▶ [Try it]: Reproduce only the top of the records, down to and including the line containing "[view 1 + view".

▶ [Input material]:
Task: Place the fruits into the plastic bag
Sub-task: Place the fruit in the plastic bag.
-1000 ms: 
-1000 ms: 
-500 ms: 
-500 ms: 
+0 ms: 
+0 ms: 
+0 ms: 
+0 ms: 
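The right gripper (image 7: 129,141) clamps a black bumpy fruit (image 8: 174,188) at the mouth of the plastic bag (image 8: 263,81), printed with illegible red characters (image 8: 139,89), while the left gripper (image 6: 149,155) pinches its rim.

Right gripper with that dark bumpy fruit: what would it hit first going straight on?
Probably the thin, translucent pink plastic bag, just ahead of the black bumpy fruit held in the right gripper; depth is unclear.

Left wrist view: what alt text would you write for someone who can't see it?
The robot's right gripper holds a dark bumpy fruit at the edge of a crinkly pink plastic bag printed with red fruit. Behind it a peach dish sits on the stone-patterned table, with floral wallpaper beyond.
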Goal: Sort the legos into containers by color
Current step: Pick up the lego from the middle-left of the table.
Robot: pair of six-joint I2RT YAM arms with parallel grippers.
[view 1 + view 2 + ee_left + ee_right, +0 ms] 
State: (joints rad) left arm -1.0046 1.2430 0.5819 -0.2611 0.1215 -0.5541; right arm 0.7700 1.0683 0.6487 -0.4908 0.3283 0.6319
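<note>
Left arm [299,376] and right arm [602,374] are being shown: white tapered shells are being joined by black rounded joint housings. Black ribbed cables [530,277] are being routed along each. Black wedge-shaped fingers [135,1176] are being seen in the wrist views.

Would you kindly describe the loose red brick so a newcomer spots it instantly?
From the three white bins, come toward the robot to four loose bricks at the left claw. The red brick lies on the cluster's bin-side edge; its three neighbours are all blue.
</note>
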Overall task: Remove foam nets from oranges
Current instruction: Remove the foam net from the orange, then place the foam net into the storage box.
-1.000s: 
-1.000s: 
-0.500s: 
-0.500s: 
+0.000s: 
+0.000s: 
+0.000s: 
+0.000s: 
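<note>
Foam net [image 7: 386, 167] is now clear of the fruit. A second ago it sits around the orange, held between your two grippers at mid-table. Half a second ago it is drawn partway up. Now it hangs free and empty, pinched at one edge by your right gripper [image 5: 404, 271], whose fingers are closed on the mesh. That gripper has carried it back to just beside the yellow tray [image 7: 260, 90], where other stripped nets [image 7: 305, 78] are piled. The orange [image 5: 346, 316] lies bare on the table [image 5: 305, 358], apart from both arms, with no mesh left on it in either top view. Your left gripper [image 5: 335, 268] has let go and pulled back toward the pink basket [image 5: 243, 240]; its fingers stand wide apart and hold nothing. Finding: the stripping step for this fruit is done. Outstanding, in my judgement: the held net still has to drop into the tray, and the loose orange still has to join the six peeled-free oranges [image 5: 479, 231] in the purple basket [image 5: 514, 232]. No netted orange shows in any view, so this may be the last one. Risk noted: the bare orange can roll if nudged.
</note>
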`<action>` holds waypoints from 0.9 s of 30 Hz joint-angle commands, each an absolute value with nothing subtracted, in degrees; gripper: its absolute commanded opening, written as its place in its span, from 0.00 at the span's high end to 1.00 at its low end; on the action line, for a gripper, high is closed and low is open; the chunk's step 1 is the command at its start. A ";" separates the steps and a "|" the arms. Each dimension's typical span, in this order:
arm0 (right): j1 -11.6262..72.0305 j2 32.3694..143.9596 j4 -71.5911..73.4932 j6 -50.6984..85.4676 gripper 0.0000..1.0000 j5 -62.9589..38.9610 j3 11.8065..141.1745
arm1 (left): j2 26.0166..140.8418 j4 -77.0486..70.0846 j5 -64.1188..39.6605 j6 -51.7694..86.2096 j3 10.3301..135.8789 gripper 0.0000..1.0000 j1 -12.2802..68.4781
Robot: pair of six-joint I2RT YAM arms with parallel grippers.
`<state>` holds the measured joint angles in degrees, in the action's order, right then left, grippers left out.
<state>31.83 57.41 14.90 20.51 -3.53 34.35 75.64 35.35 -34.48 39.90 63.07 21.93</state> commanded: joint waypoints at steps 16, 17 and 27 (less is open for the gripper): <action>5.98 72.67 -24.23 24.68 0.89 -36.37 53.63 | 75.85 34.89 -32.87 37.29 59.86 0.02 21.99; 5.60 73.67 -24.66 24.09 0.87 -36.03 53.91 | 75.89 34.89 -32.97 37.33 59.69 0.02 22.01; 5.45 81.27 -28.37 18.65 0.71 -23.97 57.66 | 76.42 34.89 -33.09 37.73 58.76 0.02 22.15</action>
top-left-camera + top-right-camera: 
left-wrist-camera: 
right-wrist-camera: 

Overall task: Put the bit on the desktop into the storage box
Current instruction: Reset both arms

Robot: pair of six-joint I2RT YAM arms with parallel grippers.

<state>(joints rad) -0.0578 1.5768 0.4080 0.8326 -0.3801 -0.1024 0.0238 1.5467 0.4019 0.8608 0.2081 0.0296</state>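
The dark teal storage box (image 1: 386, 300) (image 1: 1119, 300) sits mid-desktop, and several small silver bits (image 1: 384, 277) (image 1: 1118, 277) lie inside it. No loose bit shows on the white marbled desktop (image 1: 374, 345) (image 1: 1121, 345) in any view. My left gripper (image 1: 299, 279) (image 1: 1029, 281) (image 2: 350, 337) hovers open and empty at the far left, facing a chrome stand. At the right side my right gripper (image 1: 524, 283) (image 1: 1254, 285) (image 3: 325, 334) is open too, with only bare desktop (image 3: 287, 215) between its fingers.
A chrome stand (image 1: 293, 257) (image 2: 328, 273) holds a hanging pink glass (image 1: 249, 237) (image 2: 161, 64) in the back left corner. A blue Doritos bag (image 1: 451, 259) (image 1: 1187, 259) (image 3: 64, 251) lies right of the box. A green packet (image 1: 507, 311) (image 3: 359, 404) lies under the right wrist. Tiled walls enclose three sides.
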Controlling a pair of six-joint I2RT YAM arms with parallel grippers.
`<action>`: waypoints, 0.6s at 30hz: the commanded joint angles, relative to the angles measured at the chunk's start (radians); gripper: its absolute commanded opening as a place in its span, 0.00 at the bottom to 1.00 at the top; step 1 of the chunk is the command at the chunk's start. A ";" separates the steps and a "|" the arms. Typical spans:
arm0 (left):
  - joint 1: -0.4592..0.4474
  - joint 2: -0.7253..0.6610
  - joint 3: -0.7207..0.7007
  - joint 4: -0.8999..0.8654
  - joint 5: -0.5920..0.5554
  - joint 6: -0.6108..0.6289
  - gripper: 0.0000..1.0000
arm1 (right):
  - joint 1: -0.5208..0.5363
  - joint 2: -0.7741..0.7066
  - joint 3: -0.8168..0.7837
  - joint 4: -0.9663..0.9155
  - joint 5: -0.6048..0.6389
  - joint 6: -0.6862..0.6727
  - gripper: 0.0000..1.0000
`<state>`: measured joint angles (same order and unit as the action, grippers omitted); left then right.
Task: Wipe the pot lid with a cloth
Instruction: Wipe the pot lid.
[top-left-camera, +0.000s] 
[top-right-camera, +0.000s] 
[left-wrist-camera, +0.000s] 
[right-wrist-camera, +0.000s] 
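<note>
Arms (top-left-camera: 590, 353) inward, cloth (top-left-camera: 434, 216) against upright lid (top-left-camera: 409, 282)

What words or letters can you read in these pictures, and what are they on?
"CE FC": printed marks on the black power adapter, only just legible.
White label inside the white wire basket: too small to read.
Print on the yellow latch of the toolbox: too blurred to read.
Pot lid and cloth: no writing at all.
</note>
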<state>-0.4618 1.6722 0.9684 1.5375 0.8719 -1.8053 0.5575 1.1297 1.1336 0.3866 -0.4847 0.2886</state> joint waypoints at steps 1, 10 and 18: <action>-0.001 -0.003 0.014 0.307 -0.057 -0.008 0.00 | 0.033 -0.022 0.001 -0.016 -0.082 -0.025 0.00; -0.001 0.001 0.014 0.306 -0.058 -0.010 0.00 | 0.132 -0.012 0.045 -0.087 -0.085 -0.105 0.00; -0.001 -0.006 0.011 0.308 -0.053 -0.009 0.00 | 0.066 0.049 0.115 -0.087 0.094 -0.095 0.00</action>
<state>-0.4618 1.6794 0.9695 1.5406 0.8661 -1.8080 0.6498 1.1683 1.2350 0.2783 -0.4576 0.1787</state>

▶ [Written response]:
Task: Place the fruits into the plastic bag
Sub-task: Place the fruit in the plastic bag.
-1000 ms: 
-1000 ms: 
-500 ms: 
-500 ms: 
+0 ms: 
+0 ms: 
+0 ms: 
+0 ms: 
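The right gripper (image 7: 129,141) clamps a black bumpy fruit (image 8: 174,188) at the mouth of the plastic bag (image 8: 263,81), printed with illegible red characters (image 8: 139,89), while the left gripper (image 6: 149,155) pinches its rim.

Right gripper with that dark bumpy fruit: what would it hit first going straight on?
Probably the thin, translucent pink plastic bag, just ahead of the black bumpy fruit held in the right gripper; depth is unclear.

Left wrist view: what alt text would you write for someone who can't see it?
The robot's right gripper holds a dark bumpy fruit at the edge of a crinkly pink plastic bag printed with red fruit. Behind it a peach dish sits on the stone-patterned table, with floral wallpaper beyond.
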Goal: Sort the legos into containers by color
Current step: Pick up the lego from the middle-left of the table.
Robot: pair of six-joint I2RT YAM arms with parallel grippers.
[view 1 + view 2 + ee_left + ee_right, +0 ms] 

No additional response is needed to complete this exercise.